Do you require the purchase of vaporettes in pharmacies?
According to Loïc Josseran, one of the outstanding questions concerns aromas, of which there are thousands. “Research shows that they can cause neurological damage and cardiac arrhythmias, or even thickening of the respiratory tract,” he underlines, citing a scientific study published in 2021 in Pharmacology & Therapeutics. This work points to “at least 65 aromatic ingredients”, of which the most concerning is cinnamaldehyde (cinnamon flavor), followed by vanillin and ethyl vanillin (vanilla), menthol (mint), ethyl maltol (candy, popcorn or cotton candy), benzaldehyde (almond) and linalool (fresh scent of mint aroma). In a press release published in February 2023, the CNCT also spoke out in favor of a ban on perfumes. “There are indeed some aromas for which toxicity at the cellular level has been demonstrated,” confirms Daniel Thomas. “But it’s not so much their toxicity as their ability to ensnare adolescents that concerns me.” He is simply campaigning for the abolition of confectionery flavors with childish names and sugary flavors. In the crosshairs, like those of the CNCT, the ACT and the Academy of Medicine: puffs, these disposable electronic cigarettes aimed at the youngest.
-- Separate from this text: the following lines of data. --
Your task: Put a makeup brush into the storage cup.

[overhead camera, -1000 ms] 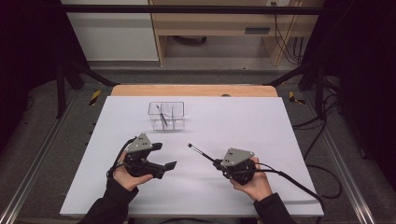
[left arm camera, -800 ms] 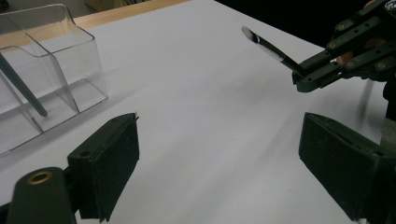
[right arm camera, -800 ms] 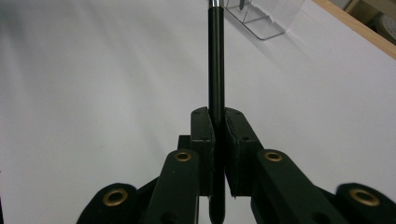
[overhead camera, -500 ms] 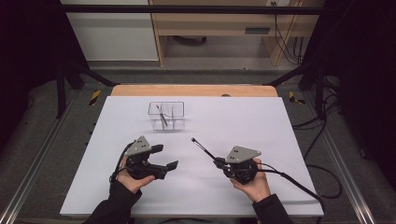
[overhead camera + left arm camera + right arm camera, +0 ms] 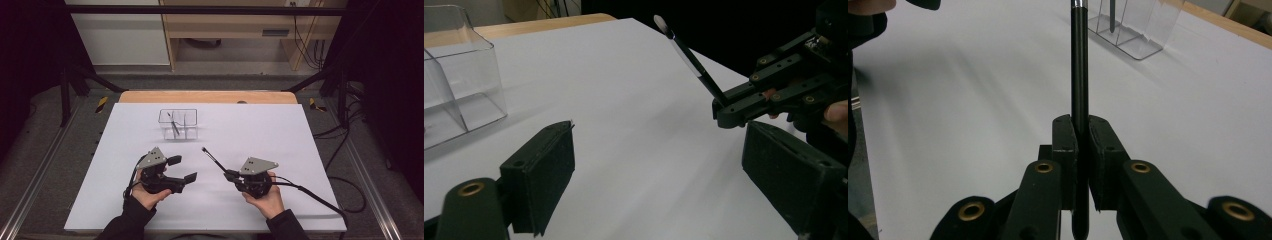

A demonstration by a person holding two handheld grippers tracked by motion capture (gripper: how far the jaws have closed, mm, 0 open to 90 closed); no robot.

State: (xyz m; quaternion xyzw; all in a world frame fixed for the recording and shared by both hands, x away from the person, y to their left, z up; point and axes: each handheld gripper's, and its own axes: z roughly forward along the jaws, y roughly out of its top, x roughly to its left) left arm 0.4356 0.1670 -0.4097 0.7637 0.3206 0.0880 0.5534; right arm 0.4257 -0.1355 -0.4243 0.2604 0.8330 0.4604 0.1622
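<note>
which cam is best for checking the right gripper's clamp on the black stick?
Right gripper view: the jaws are shut on the black stick, seen head-on. Left gripper view shows it sideways, pale tip up. High view shows it small, angled toward the clear organizer.

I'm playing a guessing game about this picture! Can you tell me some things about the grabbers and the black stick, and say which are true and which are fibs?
1. The right gripper is shut on the thin black brush. True.
2. The left gripper is shut on a second brush. False: its jaws stand wide apart with nothing between them.
3. The clear box stands on the white table sheet, beyond both grippers. True.
4. The clear box is empty. False: a thin dark stick already leans inside it.
5. The held brush lies flat on the table. False: it is lifted, its tip slanting up toward the box.
</note>
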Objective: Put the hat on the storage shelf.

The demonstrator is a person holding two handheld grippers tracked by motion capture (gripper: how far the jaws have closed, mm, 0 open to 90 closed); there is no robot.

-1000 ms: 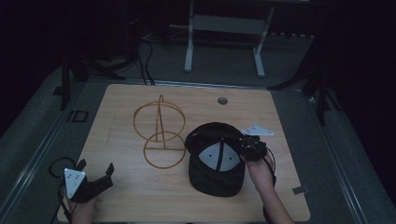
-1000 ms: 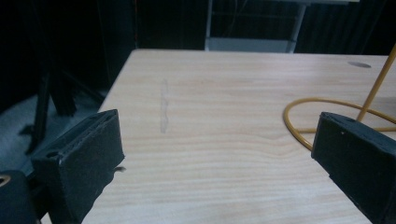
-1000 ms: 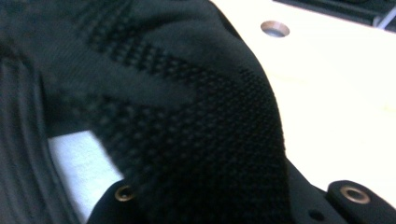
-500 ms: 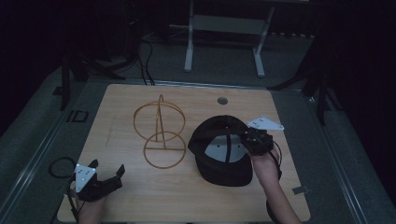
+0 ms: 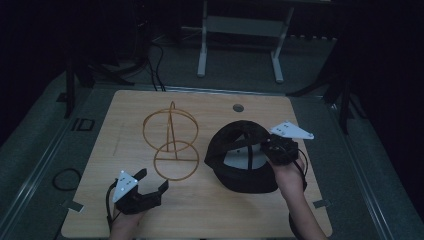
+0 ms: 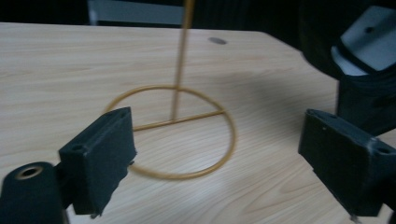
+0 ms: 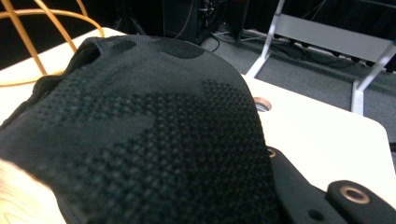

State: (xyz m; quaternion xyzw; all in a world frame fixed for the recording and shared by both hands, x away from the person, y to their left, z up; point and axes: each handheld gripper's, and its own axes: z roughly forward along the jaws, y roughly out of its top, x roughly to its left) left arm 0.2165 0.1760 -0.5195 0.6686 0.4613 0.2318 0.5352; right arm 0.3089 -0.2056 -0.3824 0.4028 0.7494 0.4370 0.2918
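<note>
The left gripper [image 5: 150, 186] has its fingers [image 6: 100, 154] spread wide, empty, just in front of the gold wire stand [image 5: 172, 145] on the tabletop [image 5: 210, 210]. Right of that stand, the right gripper [image 5: 272, 149] clamps the rim of the black cap [image 5: 240, 160], tilted up, brim resting on the tabletop.

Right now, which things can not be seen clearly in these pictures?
- Right gripper, high view: its jaws are hidden behind the black cap; the grip cannot be confirmed.
- Right gripper view: the cap's mesh covers the near table.
- Wire stand, left gripper view: its top is cut off by the upper edge.
- Left gripper: jaws apart, holding nothing.
</note>
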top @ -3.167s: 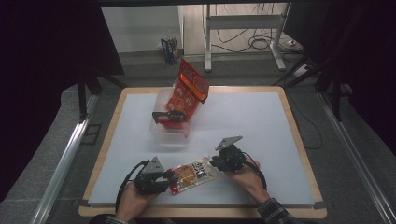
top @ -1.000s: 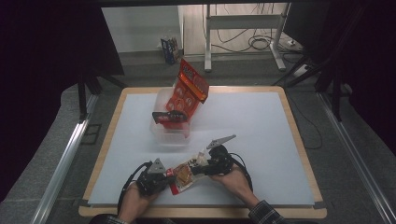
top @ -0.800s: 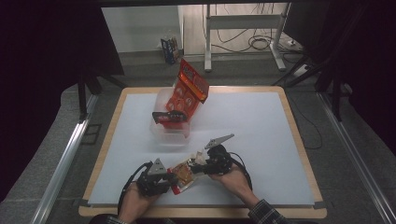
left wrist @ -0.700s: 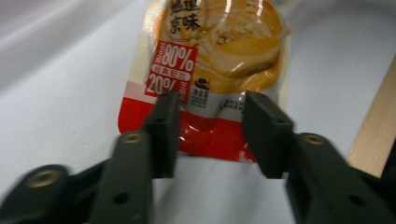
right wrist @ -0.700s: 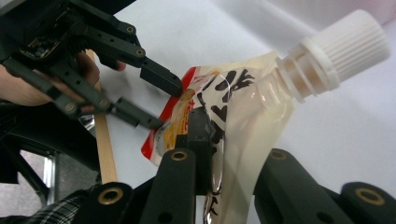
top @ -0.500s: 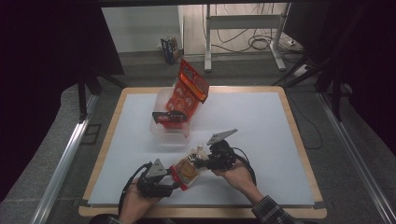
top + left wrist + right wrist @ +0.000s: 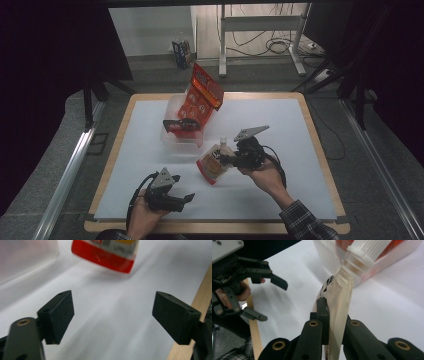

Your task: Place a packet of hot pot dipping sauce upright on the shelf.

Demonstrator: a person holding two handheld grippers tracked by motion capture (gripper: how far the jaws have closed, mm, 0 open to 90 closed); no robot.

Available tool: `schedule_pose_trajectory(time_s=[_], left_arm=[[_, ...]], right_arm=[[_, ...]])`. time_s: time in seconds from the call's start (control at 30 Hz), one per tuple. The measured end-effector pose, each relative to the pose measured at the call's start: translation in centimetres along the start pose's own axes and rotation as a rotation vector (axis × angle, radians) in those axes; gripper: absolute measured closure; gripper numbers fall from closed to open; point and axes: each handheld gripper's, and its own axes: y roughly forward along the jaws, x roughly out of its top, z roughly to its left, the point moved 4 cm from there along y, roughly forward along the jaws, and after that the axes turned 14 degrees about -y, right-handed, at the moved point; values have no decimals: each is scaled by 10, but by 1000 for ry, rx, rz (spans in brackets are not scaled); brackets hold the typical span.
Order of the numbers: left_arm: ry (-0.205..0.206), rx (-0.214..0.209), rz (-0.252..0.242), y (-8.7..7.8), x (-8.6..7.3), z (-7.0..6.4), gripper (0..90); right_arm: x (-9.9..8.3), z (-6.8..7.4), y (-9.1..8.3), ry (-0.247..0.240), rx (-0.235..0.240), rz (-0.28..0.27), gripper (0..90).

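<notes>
Red-and-beige spouted plastic pouch [image 7: 215, 165] hanging mid-table, near the clear plastic bin [image 7: 181, 135], pinched in the right gripper [image 7: 231, 160]. Left gripper [image 7: 186, 199] gaping wide, holding nothing, near edge.

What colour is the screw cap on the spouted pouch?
White, ribbed cap; clearest in the right gripper view.

The spouted pouch [image 7: 214, 164] is beige and red with a white ribbed cap. It hangs tilted, cap toward the clear plastic bin [image 7: 176, 134], lifted off the worktop just beside that bin.
</notes>
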Motion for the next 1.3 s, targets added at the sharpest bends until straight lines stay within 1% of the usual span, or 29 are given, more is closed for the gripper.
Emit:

It remains to be seen whether the vaporette can make it possible to give up tobacco. There the searches are more precise. Two studies from the review Cochrane, the reference in the field shows that this is the most effective means of quitting smoking. For both Bertrand Dautzenberg and Professor Dubois, the debate has been settled, mainly because these studies provide a ‘high’ level of evidence, in other words, a result that is almost certain. “The vaping debate pits two camps against each other: one sees the vaporette as a weapon to help smokers quit smoking, the other faces fears that it could convert young non-smokers to nicotine. However, these two positions could can be combined intelligently.”, summarizes Daniel Thomas. To reconcile them, one of the solutions could be to assimilate vaporettes with medical devices – as in Austria and Norway – and make them accessible only in pharmacies, and no longer in tobacco shops or “vapo stores”, which do not or insufficiently apply the ban on sales to minors. “Because the best cigarette is the one you don’t smoke, whatever it is,” recalls Professor Dubois.